Task brief » Once the line with "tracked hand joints" is found in the data, output it and each following line exactly, up to and including the line with "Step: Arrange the", and nothing before or after.

Data section »
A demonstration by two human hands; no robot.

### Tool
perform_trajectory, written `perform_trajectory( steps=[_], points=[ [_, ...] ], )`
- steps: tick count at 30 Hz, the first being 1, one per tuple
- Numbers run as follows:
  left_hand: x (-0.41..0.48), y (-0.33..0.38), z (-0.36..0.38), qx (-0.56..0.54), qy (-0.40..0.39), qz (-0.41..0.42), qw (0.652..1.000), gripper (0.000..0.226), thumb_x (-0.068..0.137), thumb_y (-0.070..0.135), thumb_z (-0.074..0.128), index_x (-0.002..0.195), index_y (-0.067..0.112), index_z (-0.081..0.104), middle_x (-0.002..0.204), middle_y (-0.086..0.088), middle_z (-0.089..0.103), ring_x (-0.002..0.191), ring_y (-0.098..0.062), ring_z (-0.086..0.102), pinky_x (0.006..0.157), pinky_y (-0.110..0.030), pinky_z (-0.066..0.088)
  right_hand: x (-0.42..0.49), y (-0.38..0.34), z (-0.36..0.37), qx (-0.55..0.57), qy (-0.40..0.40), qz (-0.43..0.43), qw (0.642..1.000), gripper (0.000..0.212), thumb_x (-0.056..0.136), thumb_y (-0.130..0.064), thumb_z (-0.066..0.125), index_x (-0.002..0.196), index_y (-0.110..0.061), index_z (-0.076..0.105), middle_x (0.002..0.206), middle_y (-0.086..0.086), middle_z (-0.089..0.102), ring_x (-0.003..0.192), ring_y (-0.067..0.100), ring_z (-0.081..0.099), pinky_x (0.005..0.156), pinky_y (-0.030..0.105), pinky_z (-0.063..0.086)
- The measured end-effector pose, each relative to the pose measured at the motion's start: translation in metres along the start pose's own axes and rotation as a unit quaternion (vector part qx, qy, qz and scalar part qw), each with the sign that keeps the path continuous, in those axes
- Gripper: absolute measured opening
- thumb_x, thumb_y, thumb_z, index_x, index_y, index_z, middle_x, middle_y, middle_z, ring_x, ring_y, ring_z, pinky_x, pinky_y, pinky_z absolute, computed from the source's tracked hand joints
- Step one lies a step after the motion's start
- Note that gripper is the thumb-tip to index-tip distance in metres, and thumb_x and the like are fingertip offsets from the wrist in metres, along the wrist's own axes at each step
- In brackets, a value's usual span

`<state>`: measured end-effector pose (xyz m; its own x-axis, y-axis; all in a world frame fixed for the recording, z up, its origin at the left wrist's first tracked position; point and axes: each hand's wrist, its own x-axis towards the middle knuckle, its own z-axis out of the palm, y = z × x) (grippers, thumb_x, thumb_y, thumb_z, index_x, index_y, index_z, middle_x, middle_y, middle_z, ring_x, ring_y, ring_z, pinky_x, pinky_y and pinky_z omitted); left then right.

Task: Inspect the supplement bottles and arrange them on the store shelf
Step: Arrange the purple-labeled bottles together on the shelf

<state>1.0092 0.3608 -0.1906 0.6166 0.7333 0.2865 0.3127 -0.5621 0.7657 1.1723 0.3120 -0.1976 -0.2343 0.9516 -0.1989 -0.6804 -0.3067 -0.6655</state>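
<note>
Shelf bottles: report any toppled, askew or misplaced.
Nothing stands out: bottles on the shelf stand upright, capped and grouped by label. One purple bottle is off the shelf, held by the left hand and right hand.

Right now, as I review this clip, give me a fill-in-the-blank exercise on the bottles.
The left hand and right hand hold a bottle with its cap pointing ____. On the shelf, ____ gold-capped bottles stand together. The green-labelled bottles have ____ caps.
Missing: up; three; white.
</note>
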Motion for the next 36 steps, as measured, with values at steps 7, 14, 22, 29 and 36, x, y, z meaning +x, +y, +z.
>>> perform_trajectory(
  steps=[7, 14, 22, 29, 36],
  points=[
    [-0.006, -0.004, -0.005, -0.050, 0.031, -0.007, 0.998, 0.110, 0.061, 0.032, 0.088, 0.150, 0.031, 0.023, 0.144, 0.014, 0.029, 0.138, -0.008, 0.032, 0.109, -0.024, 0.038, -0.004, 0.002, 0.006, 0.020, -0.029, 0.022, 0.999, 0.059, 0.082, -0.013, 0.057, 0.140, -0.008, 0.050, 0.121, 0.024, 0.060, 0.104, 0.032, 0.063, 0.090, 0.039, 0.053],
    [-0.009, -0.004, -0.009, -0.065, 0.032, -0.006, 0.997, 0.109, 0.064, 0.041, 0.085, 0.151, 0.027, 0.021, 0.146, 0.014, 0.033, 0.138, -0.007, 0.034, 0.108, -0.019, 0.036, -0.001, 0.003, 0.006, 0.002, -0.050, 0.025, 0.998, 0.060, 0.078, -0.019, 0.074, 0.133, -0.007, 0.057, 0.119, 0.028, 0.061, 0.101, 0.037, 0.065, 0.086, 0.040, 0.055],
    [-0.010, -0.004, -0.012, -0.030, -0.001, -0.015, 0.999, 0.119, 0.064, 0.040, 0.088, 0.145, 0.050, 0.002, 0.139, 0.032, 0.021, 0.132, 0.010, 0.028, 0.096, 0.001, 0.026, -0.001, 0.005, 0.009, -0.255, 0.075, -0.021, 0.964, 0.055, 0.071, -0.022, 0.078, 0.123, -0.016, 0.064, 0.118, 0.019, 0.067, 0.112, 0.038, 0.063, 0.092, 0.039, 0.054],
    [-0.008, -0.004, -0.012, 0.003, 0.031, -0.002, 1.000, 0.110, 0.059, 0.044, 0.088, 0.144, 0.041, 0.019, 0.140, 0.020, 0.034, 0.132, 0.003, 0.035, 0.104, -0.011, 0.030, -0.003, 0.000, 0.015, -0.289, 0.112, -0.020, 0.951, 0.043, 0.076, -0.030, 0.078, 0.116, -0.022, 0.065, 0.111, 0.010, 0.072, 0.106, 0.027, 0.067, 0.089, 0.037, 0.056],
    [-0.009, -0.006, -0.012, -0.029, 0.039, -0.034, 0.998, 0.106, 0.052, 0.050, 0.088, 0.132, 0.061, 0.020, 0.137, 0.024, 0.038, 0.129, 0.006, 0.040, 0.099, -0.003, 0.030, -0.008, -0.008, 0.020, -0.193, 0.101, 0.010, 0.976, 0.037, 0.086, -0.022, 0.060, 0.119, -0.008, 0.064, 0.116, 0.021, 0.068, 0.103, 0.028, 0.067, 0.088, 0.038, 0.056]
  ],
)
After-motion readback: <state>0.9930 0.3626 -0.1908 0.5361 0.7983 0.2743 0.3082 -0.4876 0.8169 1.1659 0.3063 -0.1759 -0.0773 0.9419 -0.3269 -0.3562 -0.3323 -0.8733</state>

Solution for this exercise »
- thumb_x, thumb_y, thumb_z, index_x, index_y, index_z, middle_x, middle_y, middle_z, ring_x, ring_y, ring_z, pinky_x, pinky_y, pinky_z absolute, computed from the source's tracked hand joints
- Step one lies a step after the motion's start
- Note that gripper is the thumb-tip to index-tip distance in metres, and thumb_x and the like are fingertip offsets from the wrist in metres, along the wrist's own axes at each step
- In brackets, a value's usual span

`<state>`: measured end-effector pose (xyz m; its own x-axis, y-axis; all in a world frame fixed for the recording, z up, its origin at the left wrist's first tracked position; point and axes: each hand's wrist, its own x-axis towards the middle knuckle, its own z-axis out of the palm, y = z × x) (grippers, thumb_x, thumb_y, thumb_z, index_x, index_y, index_z, middle_x, middle_y, middle_z, ring_x, ring_y, ring_z, pinky_x, pinky_y and pinky_z omitted); left then right.

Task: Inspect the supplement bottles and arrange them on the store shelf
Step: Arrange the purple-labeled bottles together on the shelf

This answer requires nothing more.